Task statement – Find the string "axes" in the listing below and return each line it appears in.

Dataset excerpt –

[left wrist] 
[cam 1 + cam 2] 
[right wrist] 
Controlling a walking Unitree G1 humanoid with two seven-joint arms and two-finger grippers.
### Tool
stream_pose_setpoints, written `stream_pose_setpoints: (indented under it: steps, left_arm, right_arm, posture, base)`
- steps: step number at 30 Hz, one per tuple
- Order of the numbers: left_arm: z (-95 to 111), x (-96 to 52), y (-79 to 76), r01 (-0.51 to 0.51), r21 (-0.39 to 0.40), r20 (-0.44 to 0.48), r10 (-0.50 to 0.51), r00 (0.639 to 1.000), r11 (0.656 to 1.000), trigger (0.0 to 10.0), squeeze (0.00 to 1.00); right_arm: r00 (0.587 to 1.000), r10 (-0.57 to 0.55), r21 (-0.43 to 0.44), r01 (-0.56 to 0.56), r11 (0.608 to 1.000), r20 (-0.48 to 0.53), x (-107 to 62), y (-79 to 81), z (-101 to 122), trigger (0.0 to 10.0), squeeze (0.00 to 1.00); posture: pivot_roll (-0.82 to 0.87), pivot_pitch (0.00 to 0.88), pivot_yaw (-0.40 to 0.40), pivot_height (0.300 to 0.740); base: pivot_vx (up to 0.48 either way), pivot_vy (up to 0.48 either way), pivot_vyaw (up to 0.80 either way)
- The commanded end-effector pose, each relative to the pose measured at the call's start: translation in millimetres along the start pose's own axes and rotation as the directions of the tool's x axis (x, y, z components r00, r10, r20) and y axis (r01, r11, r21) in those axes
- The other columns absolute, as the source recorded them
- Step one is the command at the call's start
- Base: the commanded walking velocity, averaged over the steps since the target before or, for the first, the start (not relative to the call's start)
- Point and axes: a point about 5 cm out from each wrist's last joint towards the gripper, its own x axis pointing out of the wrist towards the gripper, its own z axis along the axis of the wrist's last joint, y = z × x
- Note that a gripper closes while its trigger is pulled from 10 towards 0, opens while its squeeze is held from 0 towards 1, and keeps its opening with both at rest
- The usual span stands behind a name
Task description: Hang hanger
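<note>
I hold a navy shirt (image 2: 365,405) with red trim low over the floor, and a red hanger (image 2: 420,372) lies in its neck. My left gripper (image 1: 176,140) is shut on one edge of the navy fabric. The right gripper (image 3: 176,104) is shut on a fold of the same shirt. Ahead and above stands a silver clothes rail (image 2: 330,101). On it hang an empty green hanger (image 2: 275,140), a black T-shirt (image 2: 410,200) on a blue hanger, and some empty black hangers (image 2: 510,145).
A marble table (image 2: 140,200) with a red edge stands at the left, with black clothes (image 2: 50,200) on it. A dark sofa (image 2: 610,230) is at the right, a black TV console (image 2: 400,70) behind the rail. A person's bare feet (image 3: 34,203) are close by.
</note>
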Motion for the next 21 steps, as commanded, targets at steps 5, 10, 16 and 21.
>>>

Answer to this task –
- The commanded end-effector pose, each relative to the pose measured at the call's start: translation in millimetres along the start pose's own axes and rotation as the directions of the tool's x axis (x, y, z components r00, r10, r20) and y axis (r01, r11, r21) in those axes
- Point and axes: a point about 5 cm out from each wrist's last joint towards the gripper, its own x axis pointing out of the wrist towards the gripper, its own z axis along the axis of the wrist's last joint, y = z × x

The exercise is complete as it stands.